In a new briefing, “What Congress Should Do with the 2020 Defense Budget,” CNAS Senior Fellow and Deputy Director of the Defense Program Susanna V. Blume examines both the encouraging developments and the shortcomings of the administration’s 2020 defense budget proposal. Overall, she concludes that the 2020 budget request does not constitute the “masterpiece” promised by then-Deputy Secretary of Defense Patrick Shanahan in 2017. Blume highlights several specific deficiencies, including the 2020 defense budget request’s insufficient funding for investments in artificial intelligence (AI) or new advanced munitions. Instead, the proposal features a misguided focus on quantitative measurements of military power, such as the mere number of ships in the Navy or squadrons in the Air Force, rather than qualitative assessments of military capability.

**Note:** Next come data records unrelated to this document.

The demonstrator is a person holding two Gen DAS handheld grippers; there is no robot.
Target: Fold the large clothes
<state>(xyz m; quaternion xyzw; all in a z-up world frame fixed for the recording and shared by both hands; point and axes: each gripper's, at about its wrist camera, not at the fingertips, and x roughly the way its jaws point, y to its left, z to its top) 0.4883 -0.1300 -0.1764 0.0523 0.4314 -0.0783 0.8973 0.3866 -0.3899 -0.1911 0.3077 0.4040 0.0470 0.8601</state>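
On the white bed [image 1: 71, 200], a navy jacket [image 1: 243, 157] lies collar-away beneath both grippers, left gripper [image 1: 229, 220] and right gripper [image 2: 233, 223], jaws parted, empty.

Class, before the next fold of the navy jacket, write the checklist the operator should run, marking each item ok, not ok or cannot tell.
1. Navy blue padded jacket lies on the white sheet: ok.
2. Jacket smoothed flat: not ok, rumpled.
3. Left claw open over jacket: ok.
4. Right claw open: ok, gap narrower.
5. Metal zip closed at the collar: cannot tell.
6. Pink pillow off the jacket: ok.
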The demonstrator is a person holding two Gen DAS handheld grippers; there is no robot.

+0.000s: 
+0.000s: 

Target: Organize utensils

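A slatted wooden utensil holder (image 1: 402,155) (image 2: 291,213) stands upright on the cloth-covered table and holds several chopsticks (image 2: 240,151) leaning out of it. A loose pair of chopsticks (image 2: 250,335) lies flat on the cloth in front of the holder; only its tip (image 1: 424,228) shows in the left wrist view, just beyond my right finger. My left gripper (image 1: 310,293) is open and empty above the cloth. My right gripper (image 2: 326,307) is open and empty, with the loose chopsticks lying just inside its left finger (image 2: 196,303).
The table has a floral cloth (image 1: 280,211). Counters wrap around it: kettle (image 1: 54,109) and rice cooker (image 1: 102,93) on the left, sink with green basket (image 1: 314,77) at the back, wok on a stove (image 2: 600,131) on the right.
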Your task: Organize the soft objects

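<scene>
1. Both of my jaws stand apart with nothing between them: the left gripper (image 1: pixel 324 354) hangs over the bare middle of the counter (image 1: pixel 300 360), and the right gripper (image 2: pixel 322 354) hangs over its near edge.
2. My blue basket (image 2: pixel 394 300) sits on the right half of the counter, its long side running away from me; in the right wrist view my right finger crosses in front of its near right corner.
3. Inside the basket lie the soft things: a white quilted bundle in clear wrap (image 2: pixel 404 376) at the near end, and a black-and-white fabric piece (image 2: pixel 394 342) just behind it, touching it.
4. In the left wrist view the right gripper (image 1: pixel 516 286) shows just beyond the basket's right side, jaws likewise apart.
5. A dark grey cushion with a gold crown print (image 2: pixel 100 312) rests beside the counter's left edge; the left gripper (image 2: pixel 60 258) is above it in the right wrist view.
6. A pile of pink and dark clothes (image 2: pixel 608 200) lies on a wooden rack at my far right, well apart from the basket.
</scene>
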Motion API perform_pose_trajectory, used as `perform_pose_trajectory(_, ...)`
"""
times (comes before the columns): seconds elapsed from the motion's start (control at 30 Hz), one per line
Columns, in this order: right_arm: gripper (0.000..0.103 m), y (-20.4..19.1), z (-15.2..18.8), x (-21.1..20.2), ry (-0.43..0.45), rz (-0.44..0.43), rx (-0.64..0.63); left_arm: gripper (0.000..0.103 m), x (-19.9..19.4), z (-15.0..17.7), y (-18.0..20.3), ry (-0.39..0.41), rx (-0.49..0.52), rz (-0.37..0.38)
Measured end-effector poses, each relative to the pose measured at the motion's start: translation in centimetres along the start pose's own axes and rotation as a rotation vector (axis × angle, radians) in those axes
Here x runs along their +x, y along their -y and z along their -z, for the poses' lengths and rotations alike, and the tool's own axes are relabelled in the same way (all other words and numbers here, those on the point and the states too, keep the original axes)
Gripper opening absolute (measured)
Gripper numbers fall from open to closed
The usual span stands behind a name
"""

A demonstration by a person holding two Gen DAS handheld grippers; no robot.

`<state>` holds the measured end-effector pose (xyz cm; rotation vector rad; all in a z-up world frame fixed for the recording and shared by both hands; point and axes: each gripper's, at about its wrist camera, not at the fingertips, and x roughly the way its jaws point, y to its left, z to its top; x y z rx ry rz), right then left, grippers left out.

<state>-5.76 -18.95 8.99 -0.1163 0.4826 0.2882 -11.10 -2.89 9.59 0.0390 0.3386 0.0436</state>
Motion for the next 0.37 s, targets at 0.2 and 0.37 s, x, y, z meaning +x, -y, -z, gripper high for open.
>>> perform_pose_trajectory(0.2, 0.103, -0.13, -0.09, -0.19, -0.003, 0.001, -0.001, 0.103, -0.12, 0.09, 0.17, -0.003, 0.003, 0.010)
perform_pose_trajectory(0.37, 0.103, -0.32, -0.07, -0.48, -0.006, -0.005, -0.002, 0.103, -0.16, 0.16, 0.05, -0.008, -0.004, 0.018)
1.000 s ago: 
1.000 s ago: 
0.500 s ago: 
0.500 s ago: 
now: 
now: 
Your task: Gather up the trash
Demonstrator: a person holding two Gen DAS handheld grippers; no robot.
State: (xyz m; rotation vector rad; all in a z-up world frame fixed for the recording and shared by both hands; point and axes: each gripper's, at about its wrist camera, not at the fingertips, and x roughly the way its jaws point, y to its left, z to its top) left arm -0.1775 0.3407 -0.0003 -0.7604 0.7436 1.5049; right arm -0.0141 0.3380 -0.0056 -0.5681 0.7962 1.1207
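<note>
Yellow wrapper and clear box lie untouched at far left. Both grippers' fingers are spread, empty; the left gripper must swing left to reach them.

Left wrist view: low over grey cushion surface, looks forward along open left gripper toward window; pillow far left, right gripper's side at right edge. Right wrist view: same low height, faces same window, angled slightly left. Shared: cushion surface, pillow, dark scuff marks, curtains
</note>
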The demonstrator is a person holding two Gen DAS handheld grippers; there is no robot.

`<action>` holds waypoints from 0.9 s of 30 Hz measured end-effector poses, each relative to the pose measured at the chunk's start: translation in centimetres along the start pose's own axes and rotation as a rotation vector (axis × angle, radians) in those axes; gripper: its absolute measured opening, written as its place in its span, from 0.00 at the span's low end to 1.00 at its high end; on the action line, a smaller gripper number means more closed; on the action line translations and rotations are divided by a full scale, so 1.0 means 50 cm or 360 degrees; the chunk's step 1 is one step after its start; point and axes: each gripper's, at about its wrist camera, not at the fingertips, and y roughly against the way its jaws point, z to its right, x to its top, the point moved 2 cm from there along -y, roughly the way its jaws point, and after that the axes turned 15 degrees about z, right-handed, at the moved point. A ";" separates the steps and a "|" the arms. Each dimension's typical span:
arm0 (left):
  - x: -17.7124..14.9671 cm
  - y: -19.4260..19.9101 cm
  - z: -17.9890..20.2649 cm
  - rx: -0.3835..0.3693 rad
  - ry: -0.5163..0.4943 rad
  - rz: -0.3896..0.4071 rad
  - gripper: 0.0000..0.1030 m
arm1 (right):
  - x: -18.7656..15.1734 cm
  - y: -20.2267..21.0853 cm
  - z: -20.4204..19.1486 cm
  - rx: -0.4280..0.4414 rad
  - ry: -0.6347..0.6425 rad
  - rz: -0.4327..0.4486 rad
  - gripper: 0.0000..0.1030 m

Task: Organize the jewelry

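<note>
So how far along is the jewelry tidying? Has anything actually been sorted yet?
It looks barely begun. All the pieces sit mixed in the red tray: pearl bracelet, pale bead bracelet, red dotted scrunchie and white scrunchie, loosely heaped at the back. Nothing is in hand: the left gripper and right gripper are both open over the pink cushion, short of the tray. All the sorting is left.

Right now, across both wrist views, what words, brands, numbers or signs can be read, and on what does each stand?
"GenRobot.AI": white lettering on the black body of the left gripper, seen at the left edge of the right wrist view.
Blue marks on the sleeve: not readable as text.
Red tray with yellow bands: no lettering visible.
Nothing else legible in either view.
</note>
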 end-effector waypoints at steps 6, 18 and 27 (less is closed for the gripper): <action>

Blume recommends that members of Congress exercise oversight authorities in a variety of ways to address the budget request’s shortcomings, including:
- Rejecting the administration’s approach to overseas contingency operations (OCO) funding and passing a bipartisan deal to raise defense and non-defense discretionary spending caps for the 2020 and 2021 fiscal years
- Ending the focus on the numbers of ships, aircraft, or soldiers as measurements of force sufficiency
- Supporting the administration’s plan to establish a Space Force
- Increasing investment in critical advanced technologies
Blume argues that the department’s continued focus on numbers of platforms—355 ships in the Navy, 386 squadrons in the Air Force—is misguided. She concludes: “In order to engage in a meaningful discussion about force planning, both the department and Congress must forsake these easy quantitative metrics in favor of a deeper qualitative conversation about U.S. military advantages over key competitors.”
This briefing is part of the Key National Security Issues for Congress series, established to promote bipartisan cooperation on Capitol Hill by offering a series of practical policy proposals for lawmakers and staff.